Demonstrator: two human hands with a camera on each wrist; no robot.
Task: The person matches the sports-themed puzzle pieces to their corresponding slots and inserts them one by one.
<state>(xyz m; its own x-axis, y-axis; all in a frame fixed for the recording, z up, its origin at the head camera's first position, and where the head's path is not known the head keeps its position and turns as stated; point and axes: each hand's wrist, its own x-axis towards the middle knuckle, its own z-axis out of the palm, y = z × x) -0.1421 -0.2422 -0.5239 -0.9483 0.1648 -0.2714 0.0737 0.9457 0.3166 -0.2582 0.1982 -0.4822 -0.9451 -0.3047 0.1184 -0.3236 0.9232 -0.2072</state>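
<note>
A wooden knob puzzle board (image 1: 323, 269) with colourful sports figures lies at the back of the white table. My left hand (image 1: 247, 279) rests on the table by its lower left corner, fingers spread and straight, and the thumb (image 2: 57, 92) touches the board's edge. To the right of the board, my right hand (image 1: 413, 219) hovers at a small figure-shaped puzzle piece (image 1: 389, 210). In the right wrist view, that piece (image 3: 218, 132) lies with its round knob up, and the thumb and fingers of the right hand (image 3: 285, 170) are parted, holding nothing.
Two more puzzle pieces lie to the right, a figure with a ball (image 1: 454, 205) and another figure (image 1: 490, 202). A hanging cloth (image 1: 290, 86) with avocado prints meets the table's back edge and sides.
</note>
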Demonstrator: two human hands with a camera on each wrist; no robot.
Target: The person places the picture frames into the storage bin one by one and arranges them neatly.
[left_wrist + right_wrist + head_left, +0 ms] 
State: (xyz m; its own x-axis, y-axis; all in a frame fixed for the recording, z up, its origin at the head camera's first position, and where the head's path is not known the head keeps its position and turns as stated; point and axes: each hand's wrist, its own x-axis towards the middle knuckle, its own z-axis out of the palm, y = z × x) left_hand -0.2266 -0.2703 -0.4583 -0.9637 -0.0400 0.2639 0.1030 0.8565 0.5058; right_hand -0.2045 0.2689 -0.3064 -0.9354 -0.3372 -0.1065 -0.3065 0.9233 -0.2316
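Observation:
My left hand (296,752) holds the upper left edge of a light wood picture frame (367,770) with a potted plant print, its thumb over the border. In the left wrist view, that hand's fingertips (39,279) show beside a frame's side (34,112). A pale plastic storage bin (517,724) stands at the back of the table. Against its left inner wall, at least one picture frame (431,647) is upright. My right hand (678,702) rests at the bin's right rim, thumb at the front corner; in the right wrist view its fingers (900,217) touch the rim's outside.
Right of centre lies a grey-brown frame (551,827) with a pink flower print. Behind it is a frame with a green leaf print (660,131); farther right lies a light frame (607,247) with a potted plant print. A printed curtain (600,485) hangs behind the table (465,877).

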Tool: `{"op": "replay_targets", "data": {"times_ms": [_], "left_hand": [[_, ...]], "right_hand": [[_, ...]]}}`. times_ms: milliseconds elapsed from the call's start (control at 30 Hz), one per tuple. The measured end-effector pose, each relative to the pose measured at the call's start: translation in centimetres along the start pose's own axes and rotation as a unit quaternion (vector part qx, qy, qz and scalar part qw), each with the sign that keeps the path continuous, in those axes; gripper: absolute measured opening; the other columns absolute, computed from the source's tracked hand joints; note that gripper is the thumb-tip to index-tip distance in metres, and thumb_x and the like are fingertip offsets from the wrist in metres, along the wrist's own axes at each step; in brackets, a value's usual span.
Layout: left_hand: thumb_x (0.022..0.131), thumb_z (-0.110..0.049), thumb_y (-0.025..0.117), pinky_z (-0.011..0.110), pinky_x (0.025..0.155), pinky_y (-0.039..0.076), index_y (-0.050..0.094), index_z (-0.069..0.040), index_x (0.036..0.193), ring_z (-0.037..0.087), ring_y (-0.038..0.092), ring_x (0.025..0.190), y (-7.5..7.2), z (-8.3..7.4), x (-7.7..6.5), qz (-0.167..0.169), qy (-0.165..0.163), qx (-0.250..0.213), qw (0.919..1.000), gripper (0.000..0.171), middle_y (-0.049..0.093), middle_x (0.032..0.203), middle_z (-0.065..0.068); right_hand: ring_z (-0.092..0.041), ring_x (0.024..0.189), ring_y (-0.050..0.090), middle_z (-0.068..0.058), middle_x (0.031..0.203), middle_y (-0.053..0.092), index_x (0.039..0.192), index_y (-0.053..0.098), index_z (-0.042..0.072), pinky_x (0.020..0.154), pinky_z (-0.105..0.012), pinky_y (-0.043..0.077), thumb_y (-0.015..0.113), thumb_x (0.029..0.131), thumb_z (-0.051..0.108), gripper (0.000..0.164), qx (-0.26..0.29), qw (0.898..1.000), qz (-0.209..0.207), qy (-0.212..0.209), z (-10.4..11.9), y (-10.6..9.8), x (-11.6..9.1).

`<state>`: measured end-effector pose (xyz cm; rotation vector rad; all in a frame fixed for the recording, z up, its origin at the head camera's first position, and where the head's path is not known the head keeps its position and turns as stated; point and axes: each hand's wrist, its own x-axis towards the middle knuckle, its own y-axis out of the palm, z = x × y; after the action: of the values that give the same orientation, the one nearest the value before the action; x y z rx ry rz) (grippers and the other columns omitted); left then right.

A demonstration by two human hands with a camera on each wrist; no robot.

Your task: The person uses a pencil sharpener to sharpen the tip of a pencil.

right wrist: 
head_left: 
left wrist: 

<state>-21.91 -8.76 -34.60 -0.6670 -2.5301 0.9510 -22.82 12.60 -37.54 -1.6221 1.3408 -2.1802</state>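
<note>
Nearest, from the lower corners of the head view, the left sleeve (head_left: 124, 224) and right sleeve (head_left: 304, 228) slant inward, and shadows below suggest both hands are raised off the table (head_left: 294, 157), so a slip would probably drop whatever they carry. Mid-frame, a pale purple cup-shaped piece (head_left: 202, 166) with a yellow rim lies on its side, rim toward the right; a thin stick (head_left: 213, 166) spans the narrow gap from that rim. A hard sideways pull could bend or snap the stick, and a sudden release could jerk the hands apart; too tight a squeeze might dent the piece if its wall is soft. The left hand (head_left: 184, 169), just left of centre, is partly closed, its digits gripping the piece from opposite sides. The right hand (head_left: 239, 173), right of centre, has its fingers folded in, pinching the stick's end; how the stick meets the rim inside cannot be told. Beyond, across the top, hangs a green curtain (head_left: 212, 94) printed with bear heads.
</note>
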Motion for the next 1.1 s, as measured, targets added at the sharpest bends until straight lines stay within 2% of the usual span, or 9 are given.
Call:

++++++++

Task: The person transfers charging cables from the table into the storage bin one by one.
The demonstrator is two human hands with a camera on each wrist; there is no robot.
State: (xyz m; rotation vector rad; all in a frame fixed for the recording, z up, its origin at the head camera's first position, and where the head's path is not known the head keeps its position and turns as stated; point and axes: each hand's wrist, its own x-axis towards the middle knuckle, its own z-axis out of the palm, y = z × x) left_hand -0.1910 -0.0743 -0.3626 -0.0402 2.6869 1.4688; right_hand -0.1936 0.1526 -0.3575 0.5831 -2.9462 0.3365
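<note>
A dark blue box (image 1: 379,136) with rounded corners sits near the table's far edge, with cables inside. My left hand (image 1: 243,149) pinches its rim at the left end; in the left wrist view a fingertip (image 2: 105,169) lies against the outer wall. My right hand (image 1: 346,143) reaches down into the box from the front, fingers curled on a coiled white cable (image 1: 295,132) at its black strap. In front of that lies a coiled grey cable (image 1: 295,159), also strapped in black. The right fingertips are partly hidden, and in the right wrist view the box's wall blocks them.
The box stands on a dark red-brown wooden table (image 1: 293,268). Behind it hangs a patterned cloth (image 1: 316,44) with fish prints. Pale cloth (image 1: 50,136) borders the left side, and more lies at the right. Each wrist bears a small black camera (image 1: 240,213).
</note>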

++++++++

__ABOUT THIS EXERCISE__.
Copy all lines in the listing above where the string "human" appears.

__SOLUTION TO THE PROBLEM__.
Demonstrator: two human hands with a camera on each wrist; no robot.
Demonstrator: two human hands with a camera on each wrist; no robot.
A demonstration by two human hands with a camera on each wrist; no robot.
The demonstrator is two human hands with a camera on each wrist; there is no robot.

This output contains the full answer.